> Your goal
In which lines of the data does the string "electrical" appear? Copy every one.

> Records from a dataset
-*-*-
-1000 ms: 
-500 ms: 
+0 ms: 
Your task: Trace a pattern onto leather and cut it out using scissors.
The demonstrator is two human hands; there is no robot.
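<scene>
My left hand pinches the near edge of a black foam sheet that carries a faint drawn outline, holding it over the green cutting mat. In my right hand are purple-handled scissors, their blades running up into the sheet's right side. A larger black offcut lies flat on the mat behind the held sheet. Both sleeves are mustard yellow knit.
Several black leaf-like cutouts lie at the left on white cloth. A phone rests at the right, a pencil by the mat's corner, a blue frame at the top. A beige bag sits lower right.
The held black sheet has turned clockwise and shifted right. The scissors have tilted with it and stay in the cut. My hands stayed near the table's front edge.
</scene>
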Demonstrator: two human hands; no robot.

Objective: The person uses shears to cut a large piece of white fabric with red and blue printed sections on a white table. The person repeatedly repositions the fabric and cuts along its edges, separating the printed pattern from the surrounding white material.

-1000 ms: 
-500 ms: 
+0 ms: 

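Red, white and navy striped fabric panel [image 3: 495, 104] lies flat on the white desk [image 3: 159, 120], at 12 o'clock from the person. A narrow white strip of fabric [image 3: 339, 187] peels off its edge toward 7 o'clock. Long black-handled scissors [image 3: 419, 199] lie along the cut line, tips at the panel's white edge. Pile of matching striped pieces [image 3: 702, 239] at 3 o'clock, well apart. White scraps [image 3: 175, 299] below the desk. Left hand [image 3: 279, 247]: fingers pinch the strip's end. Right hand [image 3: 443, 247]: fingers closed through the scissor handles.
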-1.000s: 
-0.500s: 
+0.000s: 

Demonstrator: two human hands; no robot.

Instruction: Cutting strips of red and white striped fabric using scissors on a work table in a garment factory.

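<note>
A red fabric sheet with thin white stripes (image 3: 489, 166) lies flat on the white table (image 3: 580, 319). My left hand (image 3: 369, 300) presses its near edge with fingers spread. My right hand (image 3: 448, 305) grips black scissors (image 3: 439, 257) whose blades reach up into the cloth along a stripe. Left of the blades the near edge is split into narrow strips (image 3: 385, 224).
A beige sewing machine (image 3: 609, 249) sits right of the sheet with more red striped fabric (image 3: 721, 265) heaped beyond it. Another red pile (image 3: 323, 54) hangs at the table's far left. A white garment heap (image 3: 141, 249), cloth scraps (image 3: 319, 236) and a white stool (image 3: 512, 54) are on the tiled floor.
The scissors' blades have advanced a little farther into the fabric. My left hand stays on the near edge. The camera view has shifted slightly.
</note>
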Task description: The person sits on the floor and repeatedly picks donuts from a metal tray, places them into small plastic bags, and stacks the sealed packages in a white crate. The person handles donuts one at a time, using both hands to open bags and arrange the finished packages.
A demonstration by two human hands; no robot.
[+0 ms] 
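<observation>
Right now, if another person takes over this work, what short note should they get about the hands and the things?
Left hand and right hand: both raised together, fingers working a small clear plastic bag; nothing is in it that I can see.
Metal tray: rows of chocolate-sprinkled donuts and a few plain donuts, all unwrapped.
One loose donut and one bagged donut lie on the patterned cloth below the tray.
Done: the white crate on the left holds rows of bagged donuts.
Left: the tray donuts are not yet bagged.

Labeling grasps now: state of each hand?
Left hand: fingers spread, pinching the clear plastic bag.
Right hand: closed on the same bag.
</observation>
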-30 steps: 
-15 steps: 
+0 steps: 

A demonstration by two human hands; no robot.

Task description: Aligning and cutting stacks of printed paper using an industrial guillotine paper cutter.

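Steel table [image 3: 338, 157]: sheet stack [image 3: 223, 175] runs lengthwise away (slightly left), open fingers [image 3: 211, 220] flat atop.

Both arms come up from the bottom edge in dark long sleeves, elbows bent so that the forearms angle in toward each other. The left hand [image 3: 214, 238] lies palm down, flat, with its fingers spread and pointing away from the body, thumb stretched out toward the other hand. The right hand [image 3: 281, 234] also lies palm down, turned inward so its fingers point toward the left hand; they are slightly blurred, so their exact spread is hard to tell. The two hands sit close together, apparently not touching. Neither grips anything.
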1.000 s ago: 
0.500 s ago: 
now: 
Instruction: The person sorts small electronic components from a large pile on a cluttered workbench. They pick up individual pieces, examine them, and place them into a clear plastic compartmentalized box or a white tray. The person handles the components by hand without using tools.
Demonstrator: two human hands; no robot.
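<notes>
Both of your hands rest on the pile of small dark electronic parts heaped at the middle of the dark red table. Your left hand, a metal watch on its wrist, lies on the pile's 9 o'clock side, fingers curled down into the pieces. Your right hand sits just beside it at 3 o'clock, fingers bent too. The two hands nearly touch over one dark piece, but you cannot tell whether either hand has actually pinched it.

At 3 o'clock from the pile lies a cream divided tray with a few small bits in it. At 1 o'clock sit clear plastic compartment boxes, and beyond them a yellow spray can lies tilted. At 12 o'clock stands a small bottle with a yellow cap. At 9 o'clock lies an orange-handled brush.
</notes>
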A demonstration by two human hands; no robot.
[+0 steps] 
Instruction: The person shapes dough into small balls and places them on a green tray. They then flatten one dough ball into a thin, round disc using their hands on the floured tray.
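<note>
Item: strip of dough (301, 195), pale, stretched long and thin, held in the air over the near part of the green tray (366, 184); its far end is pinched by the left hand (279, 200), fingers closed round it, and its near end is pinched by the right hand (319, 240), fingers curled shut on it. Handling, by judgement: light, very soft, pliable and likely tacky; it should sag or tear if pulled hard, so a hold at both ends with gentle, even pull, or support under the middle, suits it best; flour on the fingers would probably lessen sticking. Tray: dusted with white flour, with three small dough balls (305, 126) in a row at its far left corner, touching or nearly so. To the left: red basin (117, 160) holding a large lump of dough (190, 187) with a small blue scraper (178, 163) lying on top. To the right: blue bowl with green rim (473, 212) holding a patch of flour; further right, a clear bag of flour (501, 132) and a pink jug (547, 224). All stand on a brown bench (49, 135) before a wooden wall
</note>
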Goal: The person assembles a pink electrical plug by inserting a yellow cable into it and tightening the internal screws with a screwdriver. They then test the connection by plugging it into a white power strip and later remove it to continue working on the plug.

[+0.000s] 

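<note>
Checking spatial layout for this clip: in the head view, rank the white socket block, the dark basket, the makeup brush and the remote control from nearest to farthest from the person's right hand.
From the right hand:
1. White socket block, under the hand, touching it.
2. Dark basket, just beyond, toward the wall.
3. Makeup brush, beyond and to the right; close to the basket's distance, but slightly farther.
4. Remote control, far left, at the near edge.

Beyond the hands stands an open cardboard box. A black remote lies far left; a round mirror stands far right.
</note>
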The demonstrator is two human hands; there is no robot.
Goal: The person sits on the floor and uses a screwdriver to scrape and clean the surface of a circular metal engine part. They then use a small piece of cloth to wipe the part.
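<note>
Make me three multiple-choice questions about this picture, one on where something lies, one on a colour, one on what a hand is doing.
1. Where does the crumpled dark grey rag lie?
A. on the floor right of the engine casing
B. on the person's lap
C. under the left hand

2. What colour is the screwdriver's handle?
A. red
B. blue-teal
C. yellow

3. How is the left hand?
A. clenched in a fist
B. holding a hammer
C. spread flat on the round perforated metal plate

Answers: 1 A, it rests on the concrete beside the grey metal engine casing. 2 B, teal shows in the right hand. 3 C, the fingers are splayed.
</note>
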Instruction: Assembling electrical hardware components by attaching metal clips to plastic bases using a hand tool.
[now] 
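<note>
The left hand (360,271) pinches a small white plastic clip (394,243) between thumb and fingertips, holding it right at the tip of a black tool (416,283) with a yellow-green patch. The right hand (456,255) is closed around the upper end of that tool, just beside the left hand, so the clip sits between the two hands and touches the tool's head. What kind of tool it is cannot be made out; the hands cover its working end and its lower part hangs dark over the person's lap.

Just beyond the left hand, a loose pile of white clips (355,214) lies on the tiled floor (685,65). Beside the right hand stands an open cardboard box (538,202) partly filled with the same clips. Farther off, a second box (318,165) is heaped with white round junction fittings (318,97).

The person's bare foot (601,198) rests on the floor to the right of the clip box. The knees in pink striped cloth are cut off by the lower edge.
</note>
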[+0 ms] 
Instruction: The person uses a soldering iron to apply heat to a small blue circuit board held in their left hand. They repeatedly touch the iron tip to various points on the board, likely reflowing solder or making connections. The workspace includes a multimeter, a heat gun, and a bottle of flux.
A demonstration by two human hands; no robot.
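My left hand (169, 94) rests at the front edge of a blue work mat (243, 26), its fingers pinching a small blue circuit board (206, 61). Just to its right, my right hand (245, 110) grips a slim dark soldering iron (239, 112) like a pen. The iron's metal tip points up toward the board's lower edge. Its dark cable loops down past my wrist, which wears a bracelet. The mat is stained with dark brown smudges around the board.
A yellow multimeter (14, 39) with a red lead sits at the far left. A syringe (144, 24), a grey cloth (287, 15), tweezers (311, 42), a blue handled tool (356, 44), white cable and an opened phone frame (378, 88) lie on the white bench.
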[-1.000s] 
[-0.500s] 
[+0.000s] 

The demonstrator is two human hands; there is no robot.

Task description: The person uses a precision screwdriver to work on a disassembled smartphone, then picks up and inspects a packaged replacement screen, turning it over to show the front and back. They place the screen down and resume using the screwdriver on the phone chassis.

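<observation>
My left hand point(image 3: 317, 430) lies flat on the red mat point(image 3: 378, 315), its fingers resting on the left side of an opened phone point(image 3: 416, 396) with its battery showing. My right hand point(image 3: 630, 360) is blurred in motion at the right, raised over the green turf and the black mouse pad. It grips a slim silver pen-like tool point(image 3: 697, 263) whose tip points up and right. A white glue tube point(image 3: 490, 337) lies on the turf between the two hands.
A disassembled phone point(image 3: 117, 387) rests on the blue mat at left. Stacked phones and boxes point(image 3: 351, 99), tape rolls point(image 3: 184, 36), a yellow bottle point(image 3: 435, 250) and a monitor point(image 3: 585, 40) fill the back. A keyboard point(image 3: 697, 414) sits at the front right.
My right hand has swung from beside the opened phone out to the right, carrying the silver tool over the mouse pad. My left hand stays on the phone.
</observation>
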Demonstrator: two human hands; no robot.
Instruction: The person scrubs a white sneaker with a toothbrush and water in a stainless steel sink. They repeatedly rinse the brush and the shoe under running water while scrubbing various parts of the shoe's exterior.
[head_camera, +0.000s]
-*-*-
> Result for this task
Goal: The person assembles a pink electrical plug by inserting a yellow cable into it and tightening the internal screws with a screwdriver. They then test the connection by plugging it into a white power strip and later remove it to continue working on the plug.
Instruction: Assembling electrical hardware components by attaching metal clips to plastic bases using a hand tool.

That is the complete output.